Sunday, 2:30-4:45: The Upper Body: Upper Back and Neck, and Their Effect Upon Shoulder Health Neck and head alignment — and our own subtle habits in using our neck — have a great impact upon the health of our upper back and shoulders, and are the root of a great deal of our upper body pain. This includes jaw alignment and tension, as well as tension arising from postural shifts beginning in the lower body.
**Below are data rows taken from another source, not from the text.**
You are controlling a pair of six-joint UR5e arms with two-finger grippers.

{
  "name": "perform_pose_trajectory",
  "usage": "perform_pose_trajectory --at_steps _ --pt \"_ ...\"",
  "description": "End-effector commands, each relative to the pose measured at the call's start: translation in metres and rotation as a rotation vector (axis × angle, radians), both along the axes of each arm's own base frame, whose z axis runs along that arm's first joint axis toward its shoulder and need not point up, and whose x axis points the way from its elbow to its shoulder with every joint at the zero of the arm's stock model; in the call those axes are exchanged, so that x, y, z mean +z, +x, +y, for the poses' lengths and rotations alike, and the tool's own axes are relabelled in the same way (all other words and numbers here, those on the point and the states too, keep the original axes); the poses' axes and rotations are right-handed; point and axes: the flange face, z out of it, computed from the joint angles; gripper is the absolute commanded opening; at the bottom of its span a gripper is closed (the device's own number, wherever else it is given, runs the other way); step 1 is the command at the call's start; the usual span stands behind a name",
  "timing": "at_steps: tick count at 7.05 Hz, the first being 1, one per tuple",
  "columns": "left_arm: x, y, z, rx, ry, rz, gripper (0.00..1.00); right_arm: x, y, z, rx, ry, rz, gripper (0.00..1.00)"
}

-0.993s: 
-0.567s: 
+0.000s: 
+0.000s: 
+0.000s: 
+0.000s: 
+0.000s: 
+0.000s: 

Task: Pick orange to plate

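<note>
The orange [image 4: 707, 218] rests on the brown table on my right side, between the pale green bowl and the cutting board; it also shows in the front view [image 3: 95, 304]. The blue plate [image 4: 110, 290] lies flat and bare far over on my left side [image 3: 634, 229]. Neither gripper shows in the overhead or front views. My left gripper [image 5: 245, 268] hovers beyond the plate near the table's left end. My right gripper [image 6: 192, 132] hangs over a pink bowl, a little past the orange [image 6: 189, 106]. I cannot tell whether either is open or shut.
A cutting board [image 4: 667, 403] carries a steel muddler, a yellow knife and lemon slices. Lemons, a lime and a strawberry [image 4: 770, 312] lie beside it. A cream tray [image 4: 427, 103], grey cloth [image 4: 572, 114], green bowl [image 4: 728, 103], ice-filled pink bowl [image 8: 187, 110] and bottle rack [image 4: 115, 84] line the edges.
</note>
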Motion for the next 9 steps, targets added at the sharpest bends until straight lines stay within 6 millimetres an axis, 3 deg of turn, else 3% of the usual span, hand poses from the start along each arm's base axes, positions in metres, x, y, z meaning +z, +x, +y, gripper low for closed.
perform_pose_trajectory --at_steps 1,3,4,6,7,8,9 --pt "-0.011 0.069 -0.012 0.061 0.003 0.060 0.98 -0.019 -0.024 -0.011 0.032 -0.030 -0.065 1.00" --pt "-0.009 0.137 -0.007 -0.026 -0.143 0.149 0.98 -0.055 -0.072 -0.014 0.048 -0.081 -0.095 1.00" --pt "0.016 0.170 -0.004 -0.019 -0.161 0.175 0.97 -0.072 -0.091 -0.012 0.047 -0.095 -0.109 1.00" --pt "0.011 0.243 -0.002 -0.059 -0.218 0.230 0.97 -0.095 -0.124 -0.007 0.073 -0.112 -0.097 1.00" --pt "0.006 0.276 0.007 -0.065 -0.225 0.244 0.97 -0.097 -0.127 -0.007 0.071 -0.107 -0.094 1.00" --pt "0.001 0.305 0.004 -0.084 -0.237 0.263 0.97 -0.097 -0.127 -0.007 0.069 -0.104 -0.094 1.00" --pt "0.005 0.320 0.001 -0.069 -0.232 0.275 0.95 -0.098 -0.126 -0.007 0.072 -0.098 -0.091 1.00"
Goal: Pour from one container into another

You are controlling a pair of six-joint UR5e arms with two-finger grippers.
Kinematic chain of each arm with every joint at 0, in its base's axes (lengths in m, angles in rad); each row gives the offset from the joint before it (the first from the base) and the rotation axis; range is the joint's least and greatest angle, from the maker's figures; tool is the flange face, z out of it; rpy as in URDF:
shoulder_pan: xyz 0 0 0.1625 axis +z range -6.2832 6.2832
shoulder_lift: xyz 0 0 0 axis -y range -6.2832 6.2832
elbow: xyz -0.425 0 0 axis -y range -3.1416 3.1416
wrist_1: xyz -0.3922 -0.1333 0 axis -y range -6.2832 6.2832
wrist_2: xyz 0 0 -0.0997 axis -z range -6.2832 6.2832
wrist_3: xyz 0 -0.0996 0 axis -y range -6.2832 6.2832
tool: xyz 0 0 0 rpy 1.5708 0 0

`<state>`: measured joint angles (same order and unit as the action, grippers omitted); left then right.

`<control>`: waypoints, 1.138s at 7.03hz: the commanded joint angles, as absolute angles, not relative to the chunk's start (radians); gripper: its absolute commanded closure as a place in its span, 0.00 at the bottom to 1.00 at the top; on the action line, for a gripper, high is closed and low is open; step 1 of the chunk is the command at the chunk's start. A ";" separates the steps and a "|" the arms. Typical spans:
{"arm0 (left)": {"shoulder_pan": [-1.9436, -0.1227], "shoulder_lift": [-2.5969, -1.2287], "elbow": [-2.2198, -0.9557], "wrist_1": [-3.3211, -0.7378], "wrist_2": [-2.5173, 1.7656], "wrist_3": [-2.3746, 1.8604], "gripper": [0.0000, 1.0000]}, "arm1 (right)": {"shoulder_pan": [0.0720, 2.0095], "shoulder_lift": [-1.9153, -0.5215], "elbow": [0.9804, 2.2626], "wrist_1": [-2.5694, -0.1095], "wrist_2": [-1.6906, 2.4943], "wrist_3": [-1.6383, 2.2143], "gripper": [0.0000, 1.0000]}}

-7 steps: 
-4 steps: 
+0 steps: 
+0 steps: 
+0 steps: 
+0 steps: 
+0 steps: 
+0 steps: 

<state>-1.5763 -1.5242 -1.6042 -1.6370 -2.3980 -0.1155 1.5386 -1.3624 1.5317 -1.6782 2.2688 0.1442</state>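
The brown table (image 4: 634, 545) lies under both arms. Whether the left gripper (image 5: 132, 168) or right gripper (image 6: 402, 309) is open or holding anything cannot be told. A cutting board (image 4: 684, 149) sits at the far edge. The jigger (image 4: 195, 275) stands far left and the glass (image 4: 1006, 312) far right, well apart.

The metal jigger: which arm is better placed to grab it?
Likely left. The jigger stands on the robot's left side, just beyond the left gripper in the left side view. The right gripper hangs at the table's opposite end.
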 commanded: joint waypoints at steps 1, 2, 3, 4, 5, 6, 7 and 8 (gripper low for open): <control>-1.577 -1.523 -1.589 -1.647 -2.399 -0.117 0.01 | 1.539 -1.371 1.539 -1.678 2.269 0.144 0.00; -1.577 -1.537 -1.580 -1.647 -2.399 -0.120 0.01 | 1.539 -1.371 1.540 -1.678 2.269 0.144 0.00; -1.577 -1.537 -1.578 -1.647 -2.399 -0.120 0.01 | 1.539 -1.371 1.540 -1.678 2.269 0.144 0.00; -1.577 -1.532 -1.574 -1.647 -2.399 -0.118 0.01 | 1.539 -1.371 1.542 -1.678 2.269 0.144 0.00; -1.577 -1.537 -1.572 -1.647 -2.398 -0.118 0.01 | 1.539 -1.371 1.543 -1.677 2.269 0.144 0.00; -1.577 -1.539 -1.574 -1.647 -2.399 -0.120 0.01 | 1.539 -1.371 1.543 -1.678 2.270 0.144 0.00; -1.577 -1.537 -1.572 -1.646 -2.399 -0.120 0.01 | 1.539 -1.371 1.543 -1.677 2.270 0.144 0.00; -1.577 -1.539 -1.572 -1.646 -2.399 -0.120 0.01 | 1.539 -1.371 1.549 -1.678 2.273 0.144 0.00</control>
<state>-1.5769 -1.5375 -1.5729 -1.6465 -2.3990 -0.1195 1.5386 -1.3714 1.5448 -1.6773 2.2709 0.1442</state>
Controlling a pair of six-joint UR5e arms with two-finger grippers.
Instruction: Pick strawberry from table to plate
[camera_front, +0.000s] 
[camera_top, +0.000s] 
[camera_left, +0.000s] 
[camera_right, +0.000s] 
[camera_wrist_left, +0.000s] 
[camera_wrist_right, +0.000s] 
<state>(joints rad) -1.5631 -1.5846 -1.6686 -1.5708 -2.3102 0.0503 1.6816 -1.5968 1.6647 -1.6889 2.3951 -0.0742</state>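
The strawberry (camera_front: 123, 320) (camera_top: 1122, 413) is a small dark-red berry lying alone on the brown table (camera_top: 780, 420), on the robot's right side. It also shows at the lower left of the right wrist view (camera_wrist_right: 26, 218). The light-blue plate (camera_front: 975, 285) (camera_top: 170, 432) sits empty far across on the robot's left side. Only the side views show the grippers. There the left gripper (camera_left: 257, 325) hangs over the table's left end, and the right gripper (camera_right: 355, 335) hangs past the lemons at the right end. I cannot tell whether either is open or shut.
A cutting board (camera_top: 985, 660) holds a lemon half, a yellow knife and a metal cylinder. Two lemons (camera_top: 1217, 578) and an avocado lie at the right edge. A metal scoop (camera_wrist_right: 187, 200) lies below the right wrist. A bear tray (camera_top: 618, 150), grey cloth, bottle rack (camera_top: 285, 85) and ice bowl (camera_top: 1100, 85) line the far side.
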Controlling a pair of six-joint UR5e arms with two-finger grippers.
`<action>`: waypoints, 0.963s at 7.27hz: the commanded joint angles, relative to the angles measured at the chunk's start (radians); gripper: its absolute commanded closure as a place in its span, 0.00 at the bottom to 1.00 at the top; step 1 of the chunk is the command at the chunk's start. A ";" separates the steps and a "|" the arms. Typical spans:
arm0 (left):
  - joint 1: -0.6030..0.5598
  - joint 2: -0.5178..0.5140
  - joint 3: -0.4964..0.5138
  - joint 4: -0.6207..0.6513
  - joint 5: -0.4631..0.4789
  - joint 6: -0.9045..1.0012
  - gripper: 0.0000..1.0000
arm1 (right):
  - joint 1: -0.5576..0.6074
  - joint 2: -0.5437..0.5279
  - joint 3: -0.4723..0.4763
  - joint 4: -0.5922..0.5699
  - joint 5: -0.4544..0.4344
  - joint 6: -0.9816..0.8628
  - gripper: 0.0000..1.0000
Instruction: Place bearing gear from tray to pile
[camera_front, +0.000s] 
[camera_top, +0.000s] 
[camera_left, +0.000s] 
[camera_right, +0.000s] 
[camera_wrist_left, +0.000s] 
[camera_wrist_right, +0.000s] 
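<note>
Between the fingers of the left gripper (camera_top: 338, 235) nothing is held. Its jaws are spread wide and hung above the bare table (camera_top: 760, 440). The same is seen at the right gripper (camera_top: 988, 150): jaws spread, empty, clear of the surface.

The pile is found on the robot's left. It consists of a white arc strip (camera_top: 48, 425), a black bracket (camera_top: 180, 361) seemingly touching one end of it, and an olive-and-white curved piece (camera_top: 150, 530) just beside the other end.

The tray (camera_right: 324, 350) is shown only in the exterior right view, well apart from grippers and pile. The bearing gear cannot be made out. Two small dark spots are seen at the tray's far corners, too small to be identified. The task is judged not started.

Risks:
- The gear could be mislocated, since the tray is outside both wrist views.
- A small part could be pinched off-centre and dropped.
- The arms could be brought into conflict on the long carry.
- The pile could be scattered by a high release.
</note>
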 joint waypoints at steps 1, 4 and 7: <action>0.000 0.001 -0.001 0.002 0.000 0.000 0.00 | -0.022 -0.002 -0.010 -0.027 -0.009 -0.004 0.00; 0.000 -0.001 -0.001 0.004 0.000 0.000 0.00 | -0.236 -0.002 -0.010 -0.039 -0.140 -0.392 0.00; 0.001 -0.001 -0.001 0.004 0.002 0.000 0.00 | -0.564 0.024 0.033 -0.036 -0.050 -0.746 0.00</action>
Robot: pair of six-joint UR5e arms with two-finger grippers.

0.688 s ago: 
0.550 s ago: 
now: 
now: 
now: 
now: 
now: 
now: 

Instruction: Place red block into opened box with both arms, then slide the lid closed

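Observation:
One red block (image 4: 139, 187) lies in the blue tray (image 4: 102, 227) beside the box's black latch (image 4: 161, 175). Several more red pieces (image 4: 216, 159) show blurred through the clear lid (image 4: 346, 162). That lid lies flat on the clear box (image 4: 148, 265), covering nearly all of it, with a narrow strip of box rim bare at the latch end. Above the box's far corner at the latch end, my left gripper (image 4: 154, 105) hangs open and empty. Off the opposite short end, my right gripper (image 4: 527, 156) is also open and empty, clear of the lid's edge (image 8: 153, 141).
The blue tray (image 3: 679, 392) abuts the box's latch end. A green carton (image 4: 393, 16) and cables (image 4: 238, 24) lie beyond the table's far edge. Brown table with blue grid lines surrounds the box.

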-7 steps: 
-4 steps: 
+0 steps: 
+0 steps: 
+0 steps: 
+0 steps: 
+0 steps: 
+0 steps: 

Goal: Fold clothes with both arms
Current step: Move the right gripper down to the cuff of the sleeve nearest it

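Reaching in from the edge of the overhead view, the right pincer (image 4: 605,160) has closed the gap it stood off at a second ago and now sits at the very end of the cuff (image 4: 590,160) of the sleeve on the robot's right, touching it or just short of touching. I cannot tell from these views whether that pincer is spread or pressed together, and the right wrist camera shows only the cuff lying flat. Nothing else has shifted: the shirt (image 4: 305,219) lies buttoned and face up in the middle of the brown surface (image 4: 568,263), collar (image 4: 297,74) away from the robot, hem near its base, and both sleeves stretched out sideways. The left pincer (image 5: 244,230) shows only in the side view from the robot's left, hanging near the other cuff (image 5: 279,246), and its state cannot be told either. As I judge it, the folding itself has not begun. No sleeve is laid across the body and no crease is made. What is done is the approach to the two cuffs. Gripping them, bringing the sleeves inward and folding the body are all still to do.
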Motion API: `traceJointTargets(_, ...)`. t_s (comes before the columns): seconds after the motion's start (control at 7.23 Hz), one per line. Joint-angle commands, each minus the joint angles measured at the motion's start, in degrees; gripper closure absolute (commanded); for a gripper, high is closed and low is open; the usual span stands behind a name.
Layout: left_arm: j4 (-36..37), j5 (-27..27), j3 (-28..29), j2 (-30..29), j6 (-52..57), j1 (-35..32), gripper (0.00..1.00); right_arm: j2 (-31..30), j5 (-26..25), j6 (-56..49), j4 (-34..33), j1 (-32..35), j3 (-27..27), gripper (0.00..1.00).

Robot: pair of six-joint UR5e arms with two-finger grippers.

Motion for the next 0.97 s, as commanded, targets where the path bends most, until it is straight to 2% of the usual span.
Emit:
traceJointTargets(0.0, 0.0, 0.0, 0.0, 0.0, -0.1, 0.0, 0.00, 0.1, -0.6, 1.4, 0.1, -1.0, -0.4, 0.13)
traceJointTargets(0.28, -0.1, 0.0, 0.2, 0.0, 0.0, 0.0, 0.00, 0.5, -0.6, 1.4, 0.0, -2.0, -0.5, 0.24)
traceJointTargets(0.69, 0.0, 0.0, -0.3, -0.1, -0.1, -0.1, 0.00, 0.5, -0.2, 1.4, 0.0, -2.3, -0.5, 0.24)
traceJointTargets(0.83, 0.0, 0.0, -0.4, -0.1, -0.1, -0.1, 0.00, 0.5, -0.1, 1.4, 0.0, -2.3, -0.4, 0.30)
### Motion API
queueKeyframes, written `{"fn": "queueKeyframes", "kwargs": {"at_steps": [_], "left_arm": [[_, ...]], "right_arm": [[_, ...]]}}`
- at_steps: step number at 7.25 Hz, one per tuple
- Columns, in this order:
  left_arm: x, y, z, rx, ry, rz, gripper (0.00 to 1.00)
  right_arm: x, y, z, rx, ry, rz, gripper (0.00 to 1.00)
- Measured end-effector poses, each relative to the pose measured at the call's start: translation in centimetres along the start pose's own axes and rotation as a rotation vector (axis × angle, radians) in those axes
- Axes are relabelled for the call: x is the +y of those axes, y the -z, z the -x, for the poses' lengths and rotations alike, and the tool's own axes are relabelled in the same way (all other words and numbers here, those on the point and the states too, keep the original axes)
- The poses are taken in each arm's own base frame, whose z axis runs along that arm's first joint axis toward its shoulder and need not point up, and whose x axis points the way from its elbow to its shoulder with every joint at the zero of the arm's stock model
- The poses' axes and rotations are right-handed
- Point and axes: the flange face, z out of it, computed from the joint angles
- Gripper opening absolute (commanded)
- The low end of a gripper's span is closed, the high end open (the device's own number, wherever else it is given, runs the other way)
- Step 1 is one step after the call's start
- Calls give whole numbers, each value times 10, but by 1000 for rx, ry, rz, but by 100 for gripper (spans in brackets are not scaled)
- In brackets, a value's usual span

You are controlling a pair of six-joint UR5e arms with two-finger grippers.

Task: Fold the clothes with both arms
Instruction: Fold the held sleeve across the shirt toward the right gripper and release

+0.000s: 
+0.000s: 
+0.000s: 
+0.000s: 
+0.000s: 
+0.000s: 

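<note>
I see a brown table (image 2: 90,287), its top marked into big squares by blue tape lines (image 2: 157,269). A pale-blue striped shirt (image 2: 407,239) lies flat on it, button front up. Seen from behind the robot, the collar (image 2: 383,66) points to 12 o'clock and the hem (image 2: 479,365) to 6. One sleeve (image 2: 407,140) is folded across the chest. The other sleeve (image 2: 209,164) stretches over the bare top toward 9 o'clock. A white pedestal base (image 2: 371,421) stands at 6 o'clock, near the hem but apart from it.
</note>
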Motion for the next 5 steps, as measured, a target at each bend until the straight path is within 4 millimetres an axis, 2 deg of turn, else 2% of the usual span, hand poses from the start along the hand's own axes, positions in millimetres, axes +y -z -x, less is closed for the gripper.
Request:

Yoga has plenty of principles for the head and neck, including bandha and mudra, that are related to the breath as well as asana, and which can be applied simply and effectively to address upper body pain problems, including neck stiffness and headache pain as well as breathing and functional disorders that affect our everyday health, including sleep. Self-care techniques of marma will be especially helpful for neck, jaw, facial and shoulder pain, and applications will be covered in pranayama and relaxation techniques as well as asana.